TASK TO CARRY OUT -> Start at the first line of the material below and retype each line through the one containing "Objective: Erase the", exactly.

(Beginning of DATA EXTRACT)

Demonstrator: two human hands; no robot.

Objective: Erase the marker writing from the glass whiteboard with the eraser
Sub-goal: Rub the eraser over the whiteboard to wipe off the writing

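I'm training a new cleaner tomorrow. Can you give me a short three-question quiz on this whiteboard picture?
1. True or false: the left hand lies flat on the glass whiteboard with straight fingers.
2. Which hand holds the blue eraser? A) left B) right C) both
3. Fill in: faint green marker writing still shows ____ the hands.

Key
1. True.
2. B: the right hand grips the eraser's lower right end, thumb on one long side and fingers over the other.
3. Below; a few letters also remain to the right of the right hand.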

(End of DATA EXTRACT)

OUTPUT OF THE TASK ->
Demonstrator: two human hands; no robot.

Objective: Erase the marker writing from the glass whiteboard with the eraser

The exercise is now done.